It’s day 2 of black history month and today we celebrate the lightyear foundation and their work in Ghana.
“What better way to inspire curiosity in school children than by tapping into their creative minds”
If you pay attention to the science scene in Ghana then you most certainly came across the press release about the Lab13 closing ceremony (view the pictures) and the recent grant secured from the Wellcome Trust to expand the pilot to other regions in the country. This is the latest project being run by the foundation in their quest to promote the use of practical science in schools with minimal resources.
Lightyear foundation debuted in Ghana in 2010 with an astronomy road tour and the impact on the kids meant it was time to unpack their bags and get comfortable. They returned a couple of years later with another road tour and have continued to make an appearance every year since. Over the period, the foundation has reached over 5000 students and worked with over 300 teachers through various practical science projects.

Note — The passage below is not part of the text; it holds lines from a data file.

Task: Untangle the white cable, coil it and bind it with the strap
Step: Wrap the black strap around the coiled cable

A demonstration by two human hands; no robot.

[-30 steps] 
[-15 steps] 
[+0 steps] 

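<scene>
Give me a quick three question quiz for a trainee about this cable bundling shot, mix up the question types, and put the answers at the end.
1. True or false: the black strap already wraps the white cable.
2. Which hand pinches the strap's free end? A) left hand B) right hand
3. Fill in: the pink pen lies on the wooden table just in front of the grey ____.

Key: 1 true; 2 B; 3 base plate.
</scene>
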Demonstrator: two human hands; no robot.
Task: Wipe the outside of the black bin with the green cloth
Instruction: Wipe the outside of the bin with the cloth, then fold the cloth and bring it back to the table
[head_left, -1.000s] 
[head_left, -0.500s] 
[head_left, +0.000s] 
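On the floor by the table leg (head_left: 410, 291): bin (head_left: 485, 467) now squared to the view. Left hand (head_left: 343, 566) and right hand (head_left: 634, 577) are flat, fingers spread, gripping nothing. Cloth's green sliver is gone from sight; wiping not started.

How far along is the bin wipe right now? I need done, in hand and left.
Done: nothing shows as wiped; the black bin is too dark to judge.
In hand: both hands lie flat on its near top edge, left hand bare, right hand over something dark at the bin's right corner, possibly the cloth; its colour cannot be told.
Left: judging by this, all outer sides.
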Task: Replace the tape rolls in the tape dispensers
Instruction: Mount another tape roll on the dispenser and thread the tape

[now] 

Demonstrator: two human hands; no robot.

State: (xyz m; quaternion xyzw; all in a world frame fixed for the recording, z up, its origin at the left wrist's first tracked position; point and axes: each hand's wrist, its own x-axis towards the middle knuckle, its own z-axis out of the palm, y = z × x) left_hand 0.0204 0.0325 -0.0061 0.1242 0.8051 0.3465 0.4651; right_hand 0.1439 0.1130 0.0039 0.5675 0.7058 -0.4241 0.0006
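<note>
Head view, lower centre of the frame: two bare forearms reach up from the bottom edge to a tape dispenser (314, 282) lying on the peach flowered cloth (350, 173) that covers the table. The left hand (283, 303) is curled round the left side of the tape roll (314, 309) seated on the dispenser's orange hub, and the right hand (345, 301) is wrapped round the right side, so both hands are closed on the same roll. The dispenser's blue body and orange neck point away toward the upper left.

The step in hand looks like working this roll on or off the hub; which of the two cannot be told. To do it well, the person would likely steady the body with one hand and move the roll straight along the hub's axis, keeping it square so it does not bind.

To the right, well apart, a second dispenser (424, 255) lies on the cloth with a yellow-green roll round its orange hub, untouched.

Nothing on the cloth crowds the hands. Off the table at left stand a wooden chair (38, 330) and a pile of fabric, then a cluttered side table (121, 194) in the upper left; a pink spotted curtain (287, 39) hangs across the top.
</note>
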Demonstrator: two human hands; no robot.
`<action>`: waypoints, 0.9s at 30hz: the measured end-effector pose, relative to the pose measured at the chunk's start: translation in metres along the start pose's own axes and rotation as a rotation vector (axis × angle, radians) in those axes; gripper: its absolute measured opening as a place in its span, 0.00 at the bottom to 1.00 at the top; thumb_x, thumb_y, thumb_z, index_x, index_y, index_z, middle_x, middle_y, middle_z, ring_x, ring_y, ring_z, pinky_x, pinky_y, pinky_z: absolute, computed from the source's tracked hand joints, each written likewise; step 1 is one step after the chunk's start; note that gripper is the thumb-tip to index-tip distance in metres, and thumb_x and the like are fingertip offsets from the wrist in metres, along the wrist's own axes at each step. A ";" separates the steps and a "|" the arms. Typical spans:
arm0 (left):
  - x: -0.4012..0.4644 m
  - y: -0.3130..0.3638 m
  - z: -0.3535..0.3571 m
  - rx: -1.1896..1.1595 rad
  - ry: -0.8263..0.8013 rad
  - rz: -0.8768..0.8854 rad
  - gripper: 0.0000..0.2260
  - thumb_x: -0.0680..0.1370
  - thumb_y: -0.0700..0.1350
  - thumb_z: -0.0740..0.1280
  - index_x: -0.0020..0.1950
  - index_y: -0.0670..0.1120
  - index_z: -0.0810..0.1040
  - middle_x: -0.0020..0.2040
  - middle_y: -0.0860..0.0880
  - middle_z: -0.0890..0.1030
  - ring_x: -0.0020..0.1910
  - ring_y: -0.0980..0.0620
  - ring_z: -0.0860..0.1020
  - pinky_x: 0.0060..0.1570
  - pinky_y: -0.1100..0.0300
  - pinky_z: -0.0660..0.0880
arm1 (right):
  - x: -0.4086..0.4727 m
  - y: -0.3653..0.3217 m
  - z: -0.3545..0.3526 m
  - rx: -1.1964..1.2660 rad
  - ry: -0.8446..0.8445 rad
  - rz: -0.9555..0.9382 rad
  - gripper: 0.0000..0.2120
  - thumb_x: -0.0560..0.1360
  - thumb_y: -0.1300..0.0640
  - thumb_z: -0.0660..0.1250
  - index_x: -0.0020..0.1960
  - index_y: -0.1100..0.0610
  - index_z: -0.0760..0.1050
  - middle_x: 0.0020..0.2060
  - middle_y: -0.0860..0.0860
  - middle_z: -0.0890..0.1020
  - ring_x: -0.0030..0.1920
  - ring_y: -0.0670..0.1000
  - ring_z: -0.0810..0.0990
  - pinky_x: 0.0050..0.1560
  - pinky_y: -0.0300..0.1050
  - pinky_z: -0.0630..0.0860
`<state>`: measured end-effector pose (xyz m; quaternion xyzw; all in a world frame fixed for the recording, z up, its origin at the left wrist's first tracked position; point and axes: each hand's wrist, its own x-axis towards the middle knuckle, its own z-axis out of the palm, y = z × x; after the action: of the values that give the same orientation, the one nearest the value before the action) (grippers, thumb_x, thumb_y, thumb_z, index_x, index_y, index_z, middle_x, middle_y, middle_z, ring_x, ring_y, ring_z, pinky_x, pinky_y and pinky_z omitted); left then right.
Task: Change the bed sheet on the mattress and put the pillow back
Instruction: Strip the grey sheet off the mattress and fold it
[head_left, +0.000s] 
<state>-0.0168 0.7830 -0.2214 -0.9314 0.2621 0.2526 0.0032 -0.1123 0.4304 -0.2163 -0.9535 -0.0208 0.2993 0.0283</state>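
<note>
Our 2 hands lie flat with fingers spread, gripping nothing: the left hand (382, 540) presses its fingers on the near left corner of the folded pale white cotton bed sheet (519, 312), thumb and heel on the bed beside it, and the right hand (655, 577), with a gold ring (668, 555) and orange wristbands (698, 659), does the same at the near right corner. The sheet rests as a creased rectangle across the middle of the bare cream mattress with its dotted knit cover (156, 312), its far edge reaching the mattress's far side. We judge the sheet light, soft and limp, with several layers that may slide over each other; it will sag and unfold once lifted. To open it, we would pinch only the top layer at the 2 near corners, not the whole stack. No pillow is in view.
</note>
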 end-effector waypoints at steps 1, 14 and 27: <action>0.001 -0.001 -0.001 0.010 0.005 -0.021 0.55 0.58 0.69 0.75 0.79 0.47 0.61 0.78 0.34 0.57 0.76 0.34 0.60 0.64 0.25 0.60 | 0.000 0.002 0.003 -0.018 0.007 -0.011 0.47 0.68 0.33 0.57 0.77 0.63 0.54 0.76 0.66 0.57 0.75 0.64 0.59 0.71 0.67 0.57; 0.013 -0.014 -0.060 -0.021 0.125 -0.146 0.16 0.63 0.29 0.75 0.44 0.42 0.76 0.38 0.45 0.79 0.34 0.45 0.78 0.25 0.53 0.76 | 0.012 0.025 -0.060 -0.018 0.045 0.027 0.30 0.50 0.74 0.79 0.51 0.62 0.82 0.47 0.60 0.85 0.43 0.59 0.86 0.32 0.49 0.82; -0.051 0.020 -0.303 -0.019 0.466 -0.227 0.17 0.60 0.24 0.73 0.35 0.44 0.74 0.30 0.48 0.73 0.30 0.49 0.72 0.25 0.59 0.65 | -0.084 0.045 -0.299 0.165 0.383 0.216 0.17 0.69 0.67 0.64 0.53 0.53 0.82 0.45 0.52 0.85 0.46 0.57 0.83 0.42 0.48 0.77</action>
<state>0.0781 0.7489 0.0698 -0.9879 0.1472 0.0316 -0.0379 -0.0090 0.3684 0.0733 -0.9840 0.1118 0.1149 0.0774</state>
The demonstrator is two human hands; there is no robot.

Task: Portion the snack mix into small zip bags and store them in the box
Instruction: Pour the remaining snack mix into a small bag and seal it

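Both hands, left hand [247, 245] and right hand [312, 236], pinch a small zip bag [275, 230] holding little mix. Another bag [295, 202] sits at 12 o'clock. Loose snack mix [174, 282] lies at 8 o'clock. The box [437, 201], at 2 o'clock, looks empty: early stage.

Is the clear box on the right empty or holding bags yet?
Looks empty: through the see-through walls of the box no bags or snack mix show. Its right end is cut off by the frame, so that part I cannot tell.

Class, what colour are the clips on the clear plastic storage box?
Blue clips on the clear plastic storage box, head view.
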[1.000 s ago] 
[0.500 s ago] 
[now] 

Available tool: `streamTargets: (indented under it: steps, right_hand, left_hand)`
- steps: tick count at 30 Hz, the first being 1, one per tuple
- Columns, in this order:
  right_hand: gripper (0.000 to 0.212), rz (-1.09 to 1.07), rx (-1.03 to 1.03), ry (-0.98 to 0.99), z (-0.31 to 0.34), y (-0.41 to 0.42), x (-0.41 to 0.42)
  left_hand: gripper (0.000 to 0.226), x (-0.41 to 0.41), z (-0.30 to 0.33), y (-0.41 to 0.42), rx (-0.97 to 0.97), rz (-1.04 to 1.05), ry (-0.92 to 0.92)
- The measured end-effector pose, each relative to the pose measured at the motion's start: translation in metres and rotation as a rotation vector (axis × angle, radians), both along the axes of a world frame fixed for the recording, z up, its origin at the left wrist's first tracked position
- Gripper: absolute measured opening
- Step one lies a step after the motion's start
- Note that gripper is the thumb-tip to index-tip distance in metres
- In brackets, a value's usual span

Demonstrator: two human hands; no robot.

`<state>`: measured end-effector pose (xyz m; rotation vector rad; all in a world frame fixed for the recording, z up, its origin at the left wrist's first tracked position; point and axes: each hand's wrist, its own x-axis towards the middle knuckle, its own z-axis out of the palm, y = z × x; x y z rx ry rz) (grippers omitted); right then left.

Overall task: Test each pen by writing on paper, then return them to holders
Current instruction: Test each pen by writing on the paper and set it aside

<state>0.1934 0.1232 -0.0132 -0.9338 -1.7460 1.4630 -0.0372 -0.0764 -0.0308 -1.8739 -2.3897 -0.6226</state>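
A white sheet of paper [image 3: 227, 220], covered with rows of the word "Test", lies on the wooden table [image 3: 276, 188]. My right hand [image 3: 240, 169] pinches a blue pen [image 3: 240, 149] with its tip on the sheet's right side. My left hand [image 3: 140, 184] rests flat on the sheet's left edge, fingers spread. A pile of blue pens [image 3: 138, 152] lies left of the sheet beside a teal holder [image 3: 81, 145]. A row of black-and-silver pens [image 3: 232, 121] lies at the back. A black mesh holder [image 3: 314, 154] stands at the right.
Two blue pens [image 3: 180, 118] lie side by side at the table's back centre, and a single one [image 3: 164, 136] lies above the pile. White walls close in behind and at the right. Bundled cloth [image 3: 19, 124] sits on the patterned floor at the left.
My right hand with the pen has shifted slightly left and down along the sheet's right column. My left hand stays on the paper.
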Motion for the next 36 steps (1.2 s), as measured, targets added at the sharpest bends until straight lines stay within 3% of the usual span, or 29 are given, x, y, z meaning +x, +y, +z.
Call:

What better way to inspire curiosity in schools children than by tapping into their creative minds. With these numbers it only takes 10% or less of the kids reached to appreciate the basics of understanding how things work through hands on activities. In a few years’ time when the greatest scientific discovery comes from a 20 year old university student from Ghana, don’t be surprised if they pay homage to the lightyear foundation for influencing their love for science and igniting their curiosity.
A couple of the pupils who recently went through the Lab13 pilot project are already showing great promise after placing first at West Africa’s first ever Science Hack Day with their solar-powered backpack and power bank.
Lightyear foundation is here to stay and today we bookmark their spot in our history book.